[REQUIREMENT]
Reproduce only this stretch of the listing below: from the line with "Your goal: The" through the line with "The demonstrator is", exactly as written, with pictures excluded.

[DATA TO EXAMINE]
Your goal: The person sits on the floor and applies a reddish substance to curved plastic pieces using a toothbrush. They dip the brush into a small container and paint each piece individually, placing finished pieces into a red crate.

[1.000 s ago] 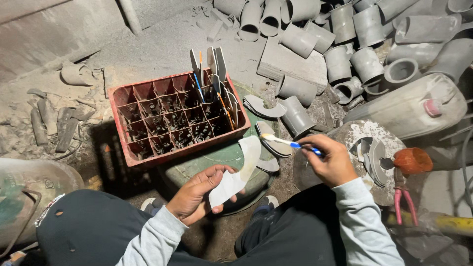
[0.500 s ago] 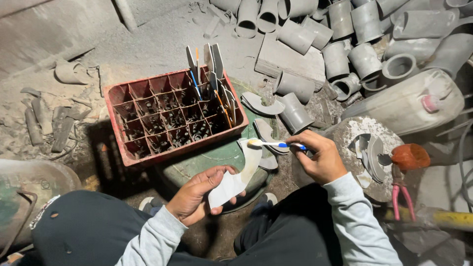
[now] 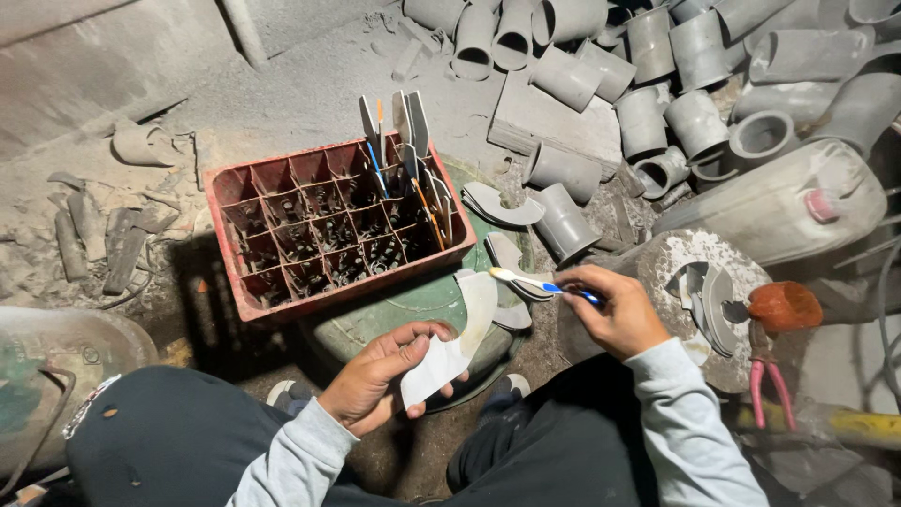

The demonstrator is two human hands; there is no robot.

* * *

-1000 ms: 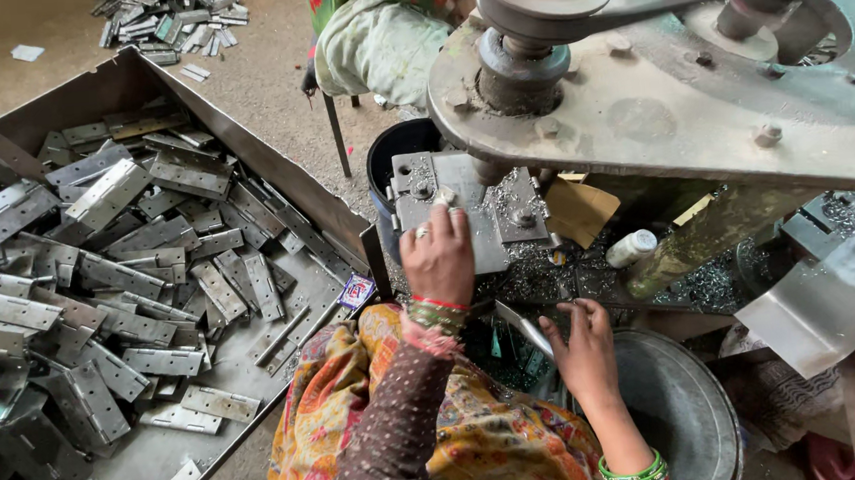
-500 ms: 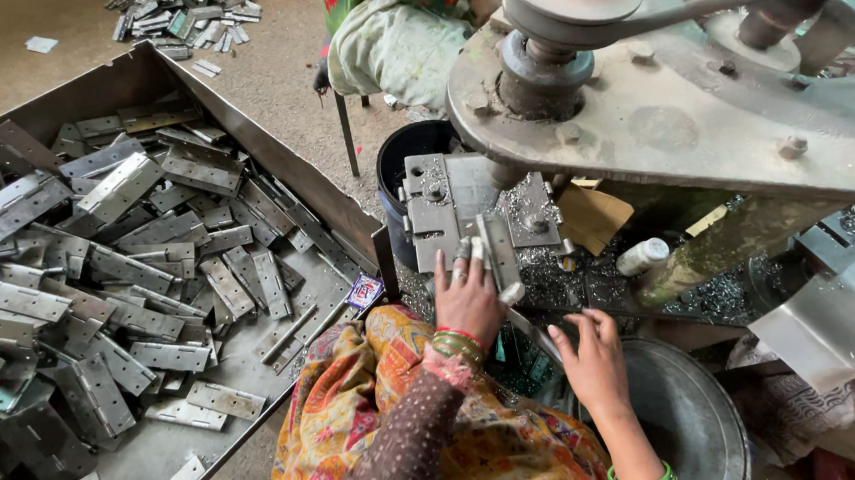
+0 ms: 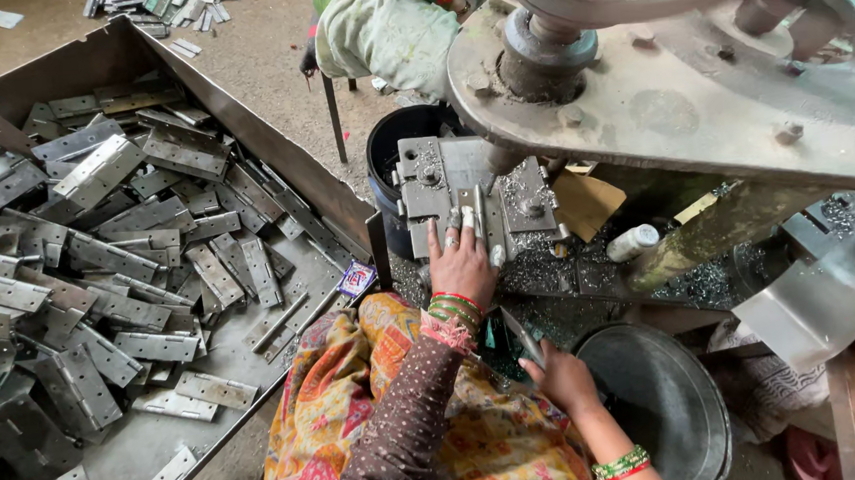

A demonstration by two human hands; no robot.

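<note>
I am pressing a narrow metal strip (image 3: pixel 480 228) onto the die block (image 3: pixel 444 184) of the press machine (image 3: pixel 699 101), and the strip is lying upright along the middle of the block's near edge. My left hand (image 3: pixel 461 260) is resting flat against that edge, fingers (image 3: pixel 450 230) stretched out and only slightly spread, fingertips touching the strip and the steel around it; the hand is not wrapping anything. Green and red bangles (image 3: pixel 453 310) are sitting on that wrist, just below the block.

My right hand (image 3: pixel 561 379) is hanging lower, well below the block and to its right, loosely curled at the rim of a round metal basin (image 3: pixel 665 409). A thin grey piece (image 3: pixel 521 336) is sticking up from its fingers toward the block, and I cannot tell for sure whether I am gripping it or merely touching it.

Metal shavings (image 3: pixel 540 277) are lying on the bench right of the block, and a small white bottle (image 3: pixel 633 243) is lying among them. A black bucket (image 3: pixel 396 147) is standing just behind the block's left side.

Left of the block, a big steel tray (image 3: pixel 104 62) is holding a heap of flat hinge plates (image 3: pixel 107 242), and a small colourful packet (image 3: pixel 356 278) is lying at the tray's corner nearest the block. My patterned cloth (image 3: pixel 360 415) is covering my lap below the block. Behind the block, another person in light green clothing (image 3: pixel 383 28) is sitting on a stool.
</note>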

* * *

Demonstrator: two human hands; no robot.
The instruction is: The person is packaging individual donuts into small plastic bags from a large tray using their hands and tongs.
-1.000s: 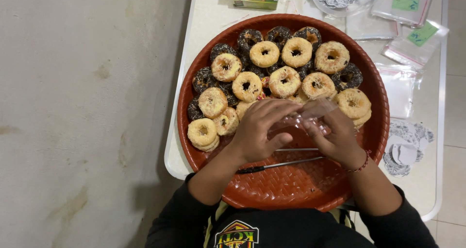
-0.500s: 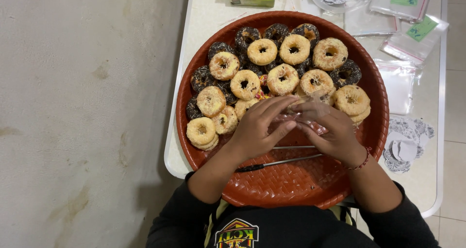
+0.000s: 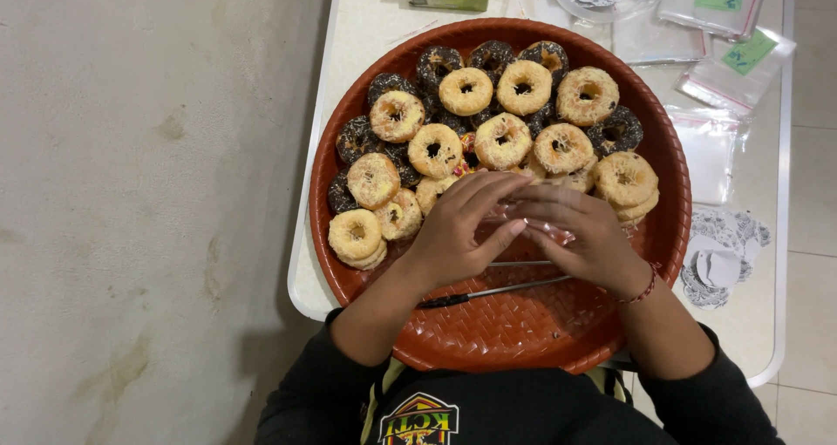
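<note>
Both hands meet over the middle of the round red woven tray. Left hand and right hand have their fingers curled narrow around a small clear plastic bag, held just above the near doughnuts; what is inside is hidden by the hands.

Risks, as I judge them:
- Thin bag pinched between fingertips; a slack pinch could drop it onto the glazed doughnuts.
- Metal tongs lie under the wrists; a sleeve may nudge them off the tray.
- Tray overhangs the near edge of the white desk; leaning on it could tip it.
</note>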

[SOLUTION BELOW]
Your goal: The person sits on the floor and applies a reddish substance to curved plastic pieces using a toothbrush. They dip the brush into a small container and paint each piece individually, placing finished pieces into a red crate.

[1.000 s ago] 
[0.500 s ago] 
[now] 

The demonstrator is two human hands; there is no robot.

Now the exercise is complete.